* Exercise:
Wherever an image appears in the data, omit it and copy all the remaining text word for word.

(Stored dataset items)
┌──

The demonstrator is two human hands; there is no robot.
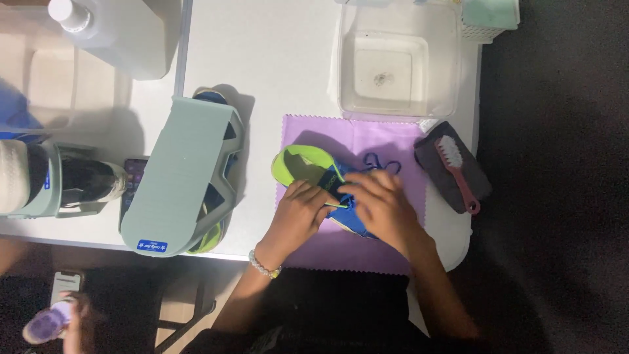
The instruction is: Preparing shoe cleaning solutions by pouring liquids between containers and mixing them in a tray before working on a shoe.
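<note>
A small blue shoe with a neon-yellow lining (308, 164) lies on a purple cloth (386, 141) on the white table (275, 59). My left hand (300, 208) grips the shoe's side near the tongue. My right hand (380, 203) covers the shoe's front part, fingers pinched at its dark blue lace (380, 161), which curls loose on the cloth beyond the shoe. A beaded bracelet (264, 265) sits on my left wrist.
A pink brush (457, 172) rests on a dark cloth at the right table edge. Behind the purple cloth stands a clear plastic tub (397, 62). A pale green shoe stand (187, 174) holds another shoe at left. A phone (133, 177) and a large bottle (111, 29) lie further left.
</note>
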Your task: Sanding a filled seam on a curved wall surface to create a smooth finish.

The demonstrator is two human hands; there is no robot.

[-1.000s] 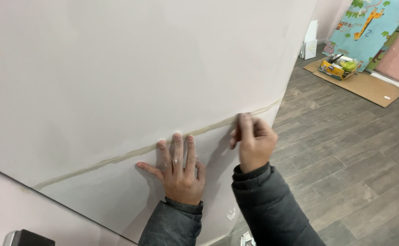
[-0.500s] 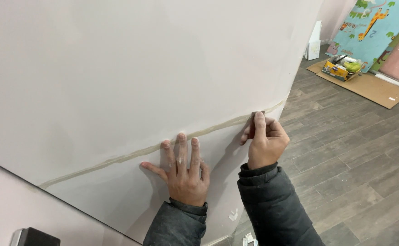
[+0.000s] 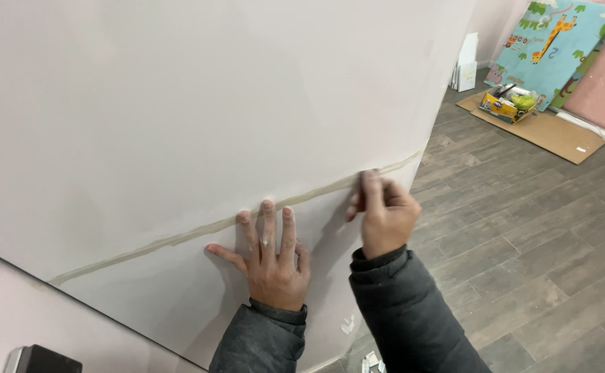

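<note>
Left hand [image 3: 269,259] lies flat, fingers spread, on the white wall [image 3: 178,103] just under the tape strip [image 3: 178,238]. Right hand [image 3: 384,217] pinches the tape near the wall's right edge; pressing it down looks like the step in hand.

Under my left hand [image 3: 269,257] I see a plain white wall [image 3: 178,103] crossed by a pale beige tape strip [image 3: 178,238]. Both my sleeves [image 3: 406,311] are dark grey. Beyond my right hand [image 3: 383,214], the grey-brown wood-grain floor [image 3: 537,228] carries tan cardboard [image 3: 544,131].
</note>
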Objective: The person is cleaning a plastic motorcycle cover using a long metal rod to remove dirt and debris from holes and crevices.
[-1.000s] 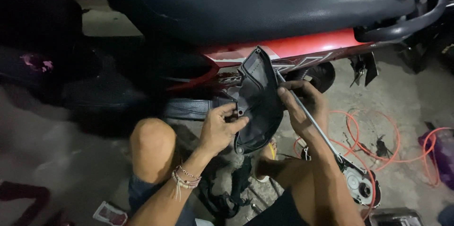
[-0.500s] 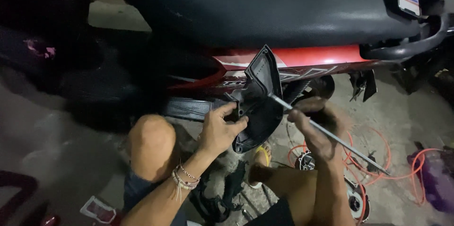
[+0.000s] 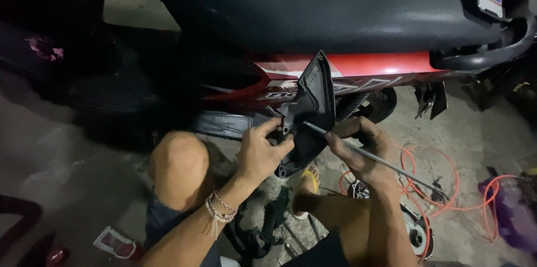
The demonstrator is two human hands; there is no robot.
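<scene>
Two hands at work over bent knees: left hand (image 3: 263,152), beaded bracelets (image 3: 221,208) at the wrist, fingers closed on the lower edge of a black plastic cover (image 3: 310,113); right hand (image 3: 361,149) gripped around a long thin metal rod (image 3: 380,161), tip touching the cover's inner face. Just beyond, cover held upright against the red side panel (image 3: 380,65) of a motorbike, under its black seat (image 3: 335,4). Farther right, orange hose (image 3: 442,183) looped on the concrete floor (image 3: 464,127).
</scene>
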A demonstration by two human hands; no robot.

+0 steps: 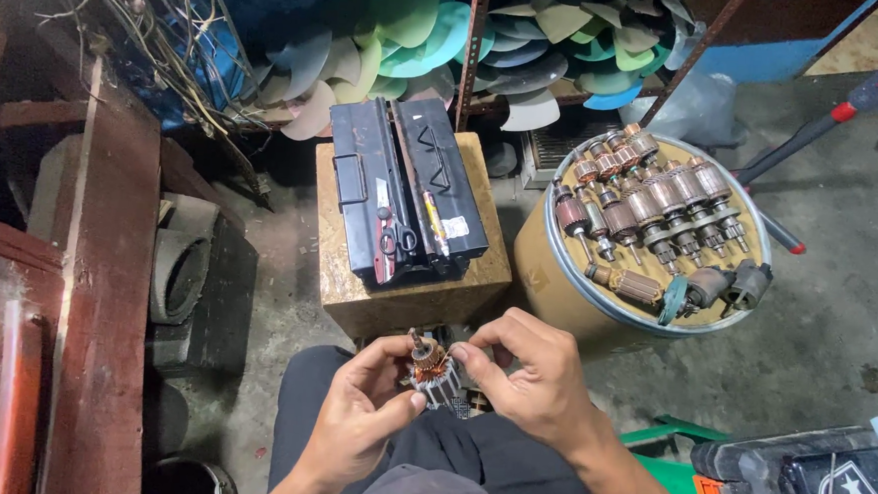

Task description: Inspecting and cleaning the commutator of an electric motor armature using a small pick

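Copper-and-steel armature, tan drum, black batteries, green and cream fan blades

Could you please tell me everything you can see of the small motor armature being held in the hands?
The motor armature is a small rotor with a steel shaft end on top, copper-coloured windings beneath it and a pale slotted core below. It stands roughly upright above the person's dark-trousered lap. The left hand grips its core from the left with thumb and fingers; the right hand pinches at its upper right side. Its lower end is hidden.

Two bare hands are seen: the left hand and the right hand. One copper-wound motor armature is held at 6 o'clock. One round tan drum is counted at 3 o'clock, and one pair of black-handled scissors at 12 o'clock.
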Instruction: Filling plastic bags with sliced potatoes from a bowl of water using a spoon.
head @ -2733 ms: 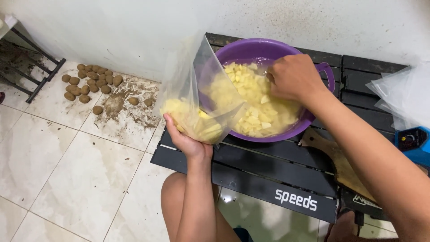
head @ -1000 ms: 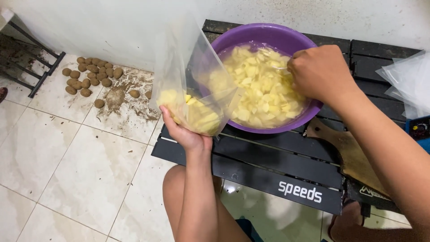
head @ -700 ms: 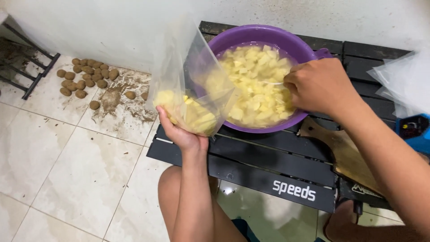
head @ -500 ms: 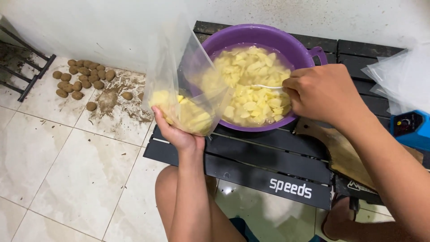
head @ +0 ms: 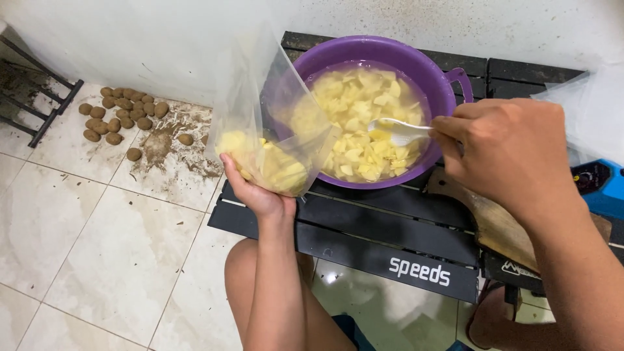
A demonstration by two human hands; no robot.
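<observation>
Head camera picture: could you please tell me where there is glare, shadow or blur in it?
Head view: sharp overall, with slight softness on the right hand near the lens; pale glare streaks on the clear bag held by the left hand; a bright reflection on the floor tiles under the black table; soft, even light, with only faint shadows inside the purple bowl.

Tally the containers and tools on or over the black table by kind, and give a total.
Purple bowl: 1
Clear bag, held in the left hand: 1
White spoon, held in the right hand: 1
Wooden board: 1
Total: 4
</observation>
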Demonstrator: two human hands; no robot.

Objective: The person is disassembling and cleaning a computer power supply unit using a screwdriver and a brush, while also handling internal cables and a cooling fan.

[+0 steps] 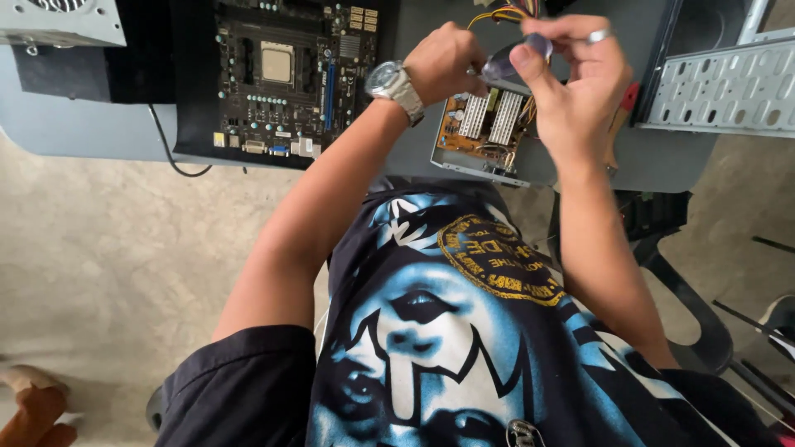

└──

* Task solution:
The demonstrator is two human hands; there is no robot.
The instruction is: Preparing shoe cleaning solutions by pouring liquids between containers and mixing them in a tray before working on a shoe.
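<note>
A small blue shoe with a neon-yellow lining (308, 164) lies on a purple cloth (386, 141) on the white table (275, 59). My left hand (300, 208) grips the shoe's side near the tongue. My right hand (380, 203) covers the shoe's front part, fingers pinched at its dark blue lace (380, 161), which curls loose on the cloth beyond the shoe. A beaded bracelet (264, 265) sits on my left wrist.
A pink brush (457, 172) rests on a dark cloth at the right table edge. Behind the purple cloth stands a clear plastic tub (397, 62). A pale green shoe stand (187, 174) holds another shoe at left. A phone (133, 177) and a large bottle (111, 29) lie further left.
</note>
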Your task: Sanding a filled seam on a curved wall surface to create a smooth finish.

The demonstrator is two human hands; there is no robot.

[-1.000s] 
[-0.500s] 
[+0.000s] 

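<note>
Left hand [image 3: 269,259] lies flat, fingers spread, on the white wall [image 3: 178,103] just under the tape strip [image 3: 178,238]. Right hand [image 3: 384,217] pinches the tape near the wall's right edge; pressing it down looks like the step in hand.

Under my left hand [image 3: 269,257] I see a plain white wall [image 3: 178,103] crossed by a pale beige tape strip [image 3: 178,238]. Both my sleeves [image 3: 406,311] are dark grey. Beyond my right hand [image 3: 383,214], the grey-brown wood-grain floor [image 3: 537,228] carries tan cardboard [image 3: 544,131].
</note>
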Objective: The person is cleaning a plastic motorcycle cover using a long metal rod to remove dirt and debris from holes and crevices.
[-1.000s] 
[-0.500s] 
[+0.000s] 
The demonstrator is two human hands; there is no robot.
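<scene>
Two hands at work over bent knees: left hand (image 3: 263,152), beaded bracelets (image 3: 221,208) at the wrist, fingers closed on the lower edge of a black plastic cover (image 3: 310,113); right hand (image 3: 361,149) gripped around a long thin metal rod (image 3: 380,161), tip touching the cover's inner face. Just beyond, cover held upright against the red side panel (image 3: 380,65) of a motorbike, under its black seat (image 3: 335,4). Farther right, orange hose (image 3: 442,183) looped on the concrete floor (image 3: 464,127).
</scene>
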A demonstration by two human hands; no robot.

+0 steps: 

Task description: Inspecting and cleaning the commutator of an electric motor armature using a small pick

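Copper-and-steel armature, tan drum, black batteries, green and cream fan blades

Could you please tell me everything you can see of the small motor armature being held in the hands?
The motor armature is a small rotor with a steel shaft end on top, copper-coloured windings beneath it and a pale slotted core below. It stands roughly upright above the person's dark-trousered lap. The left hand grips its core from the left with thumb and fingers; the right hand pinches at its upper right side. Its lower end is hidden.

Two bare hands are seen: the left hand and the right hand. One copper-wound motor armature is held at 6 o'clock. One round tan drum is counted at 3 o'clock, and one pair of black-handled scissors at 12 o'clock.
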Instruction: Filling plastic bags with sliced potatoes from a bowl of water using a spoon.
head @ -2733 ms: 
head @ -1000 ms: 
head @ -700 ms: 
head @ -500 ms: 
head @ +0 ms: 
A demonstration by two human hands; no robot.
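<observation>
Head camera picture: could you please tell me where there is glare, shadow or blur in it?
Head view: sharp overall, with slight softness on the right hand near the lens; pale glare streaks on the clear bag held by the left hand; a bright reflection on the floor tiles under the black table; soft, even light, with only faint shadows inside the purple bowl.

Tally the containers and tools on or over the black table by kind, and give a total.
Purple bowl: 1
Clear bag, held in the left hand: 1
White spoon, held in the right hand: 1
Wooden board: 1
Total: 4
</observation>
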Demonstrator: two human hands; no robot.

Objective: The person is disassembling and cleaning a computer power supply unit using a screwdriver and a brush, while also handling internal cables and a cooling fan.

[+0 steps] 

Nothing further is needed to complete this exercise.